- The problem: Below is a listing. Quote from it, exactly, the lines from the one containing "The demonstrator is" down to the one containing "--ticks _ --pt", both ends included, and nothing else.

- Exercise input:

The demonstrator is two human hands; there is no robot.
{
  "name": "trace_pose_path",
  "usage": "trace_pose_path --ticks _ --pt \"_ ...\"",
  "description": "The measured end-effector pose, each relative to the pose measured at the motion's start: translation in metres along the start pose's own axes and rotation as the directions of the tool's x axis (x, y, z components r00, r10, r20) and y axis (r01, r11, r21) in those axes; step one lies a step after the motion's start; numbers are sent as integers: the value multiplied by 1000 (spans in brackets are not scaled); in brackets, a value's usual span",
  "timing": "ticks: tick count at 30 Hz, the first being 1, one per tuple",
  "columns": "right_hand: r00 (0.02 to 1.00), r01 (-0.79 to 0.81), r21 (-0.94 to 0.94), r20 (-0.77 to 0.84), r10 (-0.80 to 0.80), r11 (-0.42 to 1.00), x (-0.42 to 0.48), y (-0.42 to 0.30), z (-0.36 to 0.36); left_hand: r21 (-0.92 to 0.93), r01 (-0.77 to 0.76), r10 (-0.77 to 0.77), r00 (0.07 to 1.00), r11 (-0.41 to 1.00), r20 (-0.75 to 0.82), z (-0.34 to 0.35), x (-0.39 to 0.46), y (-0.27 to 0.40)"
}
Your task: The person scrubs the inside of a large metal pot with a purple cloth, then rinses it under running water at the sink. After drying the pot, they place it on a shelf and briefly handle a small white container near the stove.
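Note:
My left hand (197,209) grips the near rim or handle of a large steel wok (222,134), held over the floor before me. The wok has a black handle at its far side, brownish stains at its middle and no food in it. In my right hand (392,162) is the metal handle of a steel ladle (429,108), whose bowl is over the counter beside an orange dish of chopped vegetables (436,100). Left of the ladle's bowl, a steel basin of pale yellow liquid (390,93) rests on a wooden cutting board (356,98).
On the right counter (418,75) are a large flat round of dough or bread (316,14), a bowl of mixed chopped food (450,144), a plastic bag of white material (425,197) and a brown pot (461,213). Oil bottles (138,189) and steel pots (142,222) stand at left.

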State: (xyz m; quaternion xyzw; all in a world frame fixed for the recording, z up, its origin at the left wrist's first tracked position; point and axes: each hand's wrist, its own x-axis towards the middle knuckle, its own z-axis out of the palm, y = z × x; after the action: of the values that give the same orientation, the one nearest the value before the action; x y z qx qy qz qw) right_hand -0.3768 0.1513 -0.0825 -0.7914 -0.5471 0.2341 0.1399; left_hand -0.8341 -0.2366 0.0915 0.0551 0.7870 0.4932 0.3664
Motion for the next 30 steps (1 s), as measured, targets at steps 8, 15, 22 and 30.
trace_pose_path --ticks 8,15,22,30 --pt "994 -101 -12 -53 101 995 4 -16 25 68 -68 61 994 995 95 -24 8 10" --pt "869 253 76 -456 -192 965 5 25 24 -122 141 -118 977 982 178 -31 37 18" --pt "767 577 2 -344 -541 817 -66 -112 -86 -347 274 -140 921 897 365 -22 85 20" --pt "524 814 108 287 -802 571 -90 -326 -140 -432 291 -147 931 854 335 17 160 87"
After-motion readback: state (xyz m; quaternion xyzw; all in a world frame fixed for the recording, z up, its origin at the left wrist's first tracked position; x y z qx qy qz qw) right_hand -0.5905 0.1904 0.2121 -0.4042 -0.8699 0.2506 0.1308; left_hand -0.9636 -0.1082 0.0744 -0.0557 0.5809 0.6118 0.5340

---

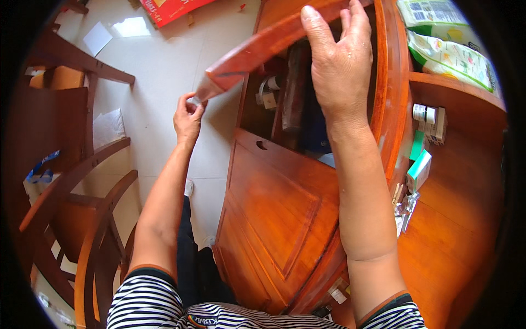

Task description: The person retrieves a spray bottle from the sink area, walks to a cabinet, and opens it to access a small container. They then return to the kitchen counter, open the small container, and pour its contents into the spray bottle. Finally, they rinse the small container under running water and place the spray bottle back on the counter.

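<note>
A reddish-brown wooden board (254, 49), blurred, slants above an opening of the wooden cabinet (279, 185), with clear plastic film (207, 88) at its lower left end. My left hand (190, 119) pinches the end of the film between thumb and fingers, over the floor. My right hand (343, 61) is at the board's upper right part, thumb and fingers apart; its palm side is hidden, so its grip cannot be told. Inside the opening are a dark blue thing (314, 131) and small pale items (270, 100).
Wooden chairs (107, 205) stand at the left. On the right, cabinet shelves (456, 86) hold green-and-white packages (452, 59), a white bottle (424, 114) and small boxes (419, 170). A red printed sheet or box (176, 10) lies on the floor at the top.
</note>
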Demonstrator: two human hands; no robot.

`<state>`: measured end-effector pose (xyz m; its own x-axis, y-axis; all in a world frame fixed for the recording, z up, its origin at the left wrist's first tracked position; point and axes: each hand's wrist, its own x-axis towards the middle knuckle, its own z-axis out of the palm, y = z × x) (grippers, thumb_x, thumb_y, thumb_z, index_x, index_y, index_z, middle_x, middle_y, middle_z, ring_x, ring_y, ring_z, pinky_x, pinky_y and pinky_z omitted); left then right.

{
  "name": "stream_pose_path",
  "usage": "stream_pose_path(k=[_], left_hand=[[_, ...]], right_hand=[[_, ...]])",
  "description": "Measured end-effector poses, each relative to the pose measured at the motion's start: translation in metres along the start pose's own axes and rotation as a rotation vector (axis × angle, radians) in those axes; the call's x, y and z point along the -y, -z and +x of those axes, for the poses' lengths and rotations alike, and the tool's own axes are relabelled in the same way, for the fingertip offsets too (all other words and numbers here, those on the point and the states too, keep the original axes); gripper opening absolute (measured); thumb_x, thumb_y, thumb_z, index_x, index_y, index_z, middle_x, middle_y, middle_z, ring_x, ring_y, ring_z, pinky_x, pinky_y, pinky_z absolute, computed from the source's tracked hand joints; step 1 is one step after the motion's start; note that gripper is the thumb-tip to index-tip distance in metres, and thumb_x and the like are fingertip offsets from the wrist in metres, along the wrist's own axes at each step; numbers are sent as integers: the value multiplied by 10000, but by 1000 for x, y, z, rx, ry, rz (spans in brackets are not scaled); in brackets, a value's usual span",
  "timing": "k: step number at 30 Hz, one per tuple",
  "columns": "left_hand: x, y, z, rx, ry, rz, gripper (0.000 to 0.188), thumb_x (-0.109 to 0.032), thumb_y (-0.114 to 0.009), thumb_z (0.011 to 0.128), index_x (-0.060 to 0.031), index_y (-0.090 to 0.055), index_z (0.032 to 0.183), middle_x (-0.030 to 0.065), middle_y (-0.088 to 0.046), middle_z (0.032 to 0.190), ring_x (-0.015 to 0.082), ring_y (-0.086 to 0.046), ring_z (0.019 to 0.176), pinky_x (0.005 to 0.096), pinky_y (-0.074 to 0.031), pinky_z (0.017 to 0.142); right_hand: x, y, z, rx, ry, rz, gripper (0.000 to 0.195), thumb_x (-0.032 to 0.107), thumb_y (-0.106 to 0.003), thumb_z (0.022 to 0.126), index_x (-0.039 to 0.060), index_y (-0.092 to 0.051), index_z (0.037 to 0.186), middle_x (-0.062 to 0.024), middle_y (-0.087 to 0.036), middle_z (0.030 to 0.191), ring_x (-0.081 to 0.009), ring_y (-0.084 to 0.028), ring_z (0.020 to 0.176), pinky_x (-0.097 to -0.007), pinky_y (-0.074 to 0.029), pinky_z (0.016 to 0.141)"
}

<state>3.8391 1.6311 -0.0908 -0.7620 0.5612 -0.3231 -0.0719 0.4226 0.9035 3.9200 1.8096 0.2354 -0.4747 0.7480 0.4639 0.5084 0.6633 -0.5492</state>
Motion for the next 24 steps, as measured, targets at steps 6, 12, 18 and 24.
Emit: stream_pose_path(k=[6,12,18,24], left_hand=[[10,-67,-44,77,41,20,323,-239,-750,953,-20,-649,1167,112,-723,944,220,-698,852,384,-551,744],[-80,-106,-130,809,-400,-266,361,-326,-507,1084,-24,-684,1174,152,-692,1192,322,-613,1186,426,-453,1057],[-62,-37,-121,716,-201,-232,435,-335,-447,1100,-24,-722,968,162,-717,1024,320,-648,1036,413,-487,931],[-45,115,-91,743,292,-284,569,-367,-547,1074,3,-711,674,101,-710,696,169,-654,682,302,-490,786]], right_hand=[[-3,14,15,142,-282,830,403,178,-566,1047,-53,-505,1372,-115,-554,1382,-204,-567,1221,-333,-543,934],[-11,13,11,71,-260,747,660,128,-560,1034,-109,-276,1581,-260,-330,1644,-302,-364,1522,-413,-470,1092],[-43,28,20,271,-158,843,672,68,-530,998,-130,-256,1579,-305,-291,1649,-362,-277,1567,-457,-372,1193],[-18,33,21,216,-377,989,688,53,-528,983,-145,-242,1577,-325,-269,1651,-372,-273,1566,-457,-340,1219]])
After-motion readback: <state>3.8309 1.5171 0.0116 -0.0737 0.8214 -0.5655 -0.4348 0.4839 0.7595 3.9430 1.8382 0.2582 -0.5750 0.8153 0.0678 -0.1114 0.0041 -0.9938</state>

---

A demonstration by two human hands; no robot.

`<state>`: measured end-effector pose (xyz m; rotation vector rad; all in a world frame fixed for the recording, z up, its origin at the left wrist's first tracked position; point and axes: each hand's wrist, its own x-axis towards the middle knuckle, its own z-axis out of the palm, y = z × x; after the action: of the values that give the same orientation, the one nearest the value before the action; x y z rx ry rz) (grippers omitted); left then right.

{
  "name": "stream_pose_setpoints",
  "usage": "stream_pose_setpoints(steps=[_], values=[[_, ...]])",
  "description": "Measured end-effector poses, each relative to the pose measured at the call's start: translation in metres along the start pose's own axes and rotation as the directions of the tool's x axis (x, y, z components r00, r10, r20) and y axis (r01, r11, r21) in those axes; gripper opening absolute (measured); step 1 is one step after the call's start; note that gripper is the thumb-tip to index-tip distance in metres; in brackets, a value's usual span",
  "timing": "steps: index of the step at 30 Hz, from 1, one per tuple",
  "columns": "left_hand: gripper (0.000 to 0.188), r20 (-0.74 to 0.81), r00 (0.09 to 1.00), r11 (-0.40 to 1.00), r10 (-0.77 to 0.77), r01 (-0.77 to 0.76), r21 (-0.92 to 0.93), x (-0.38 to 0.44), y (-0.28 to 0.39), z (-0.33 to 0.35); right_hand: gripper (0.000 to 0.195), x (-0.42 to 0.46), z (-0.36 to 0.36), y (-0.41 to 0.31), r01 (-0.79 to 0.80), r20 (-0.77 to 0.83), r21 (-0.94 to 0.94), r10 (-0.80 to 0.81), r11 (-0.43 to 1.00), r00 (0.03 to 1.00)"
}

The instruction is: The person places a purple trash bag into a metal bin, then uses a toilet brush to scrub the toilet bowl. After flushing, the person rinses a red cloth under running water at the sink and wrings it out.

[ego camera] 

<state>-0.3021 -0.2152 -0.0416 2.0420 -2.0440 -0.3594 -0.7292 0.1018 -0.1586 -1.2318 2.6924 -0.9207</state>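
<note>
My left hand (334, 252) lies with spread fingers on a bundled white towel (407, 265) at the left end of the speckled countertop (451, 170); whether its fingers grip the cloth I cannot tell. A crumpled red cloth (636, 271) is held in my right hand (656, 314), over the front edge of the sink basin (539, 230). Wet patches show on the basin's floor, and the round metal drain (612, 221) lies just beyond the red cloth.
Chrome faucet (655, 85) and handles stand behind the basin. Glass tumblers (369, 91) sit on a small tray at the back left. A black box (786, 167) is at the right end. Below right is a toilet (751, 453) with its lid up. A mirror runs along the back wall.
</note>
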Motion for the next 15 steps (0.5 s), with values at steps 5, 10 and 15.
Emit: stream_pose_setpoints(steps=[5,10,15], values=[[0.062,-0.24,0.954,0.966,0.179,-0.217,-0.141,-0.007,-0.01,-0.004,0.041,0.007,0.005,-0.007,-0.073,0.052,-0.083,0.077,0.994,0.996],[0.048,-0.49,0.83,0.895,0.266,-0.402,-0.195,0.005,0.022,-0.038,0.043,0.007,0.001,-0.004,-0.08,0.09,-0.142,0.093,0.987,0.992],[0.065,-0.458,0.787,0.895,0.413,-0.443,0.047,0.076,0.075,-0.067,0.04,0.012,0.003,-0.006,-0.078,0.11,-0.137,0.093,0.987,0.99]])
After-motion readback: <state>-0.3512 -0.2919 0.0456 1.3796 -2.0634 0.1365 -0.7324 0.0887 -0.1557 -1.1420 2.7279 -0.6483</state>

- Written answer:
The demonstrator is two human hands; there is no robot.
{
  "name": "trace_pose_path",
  "usage": "trace_pose_path --ticks _ --pt \"_ ...\"",

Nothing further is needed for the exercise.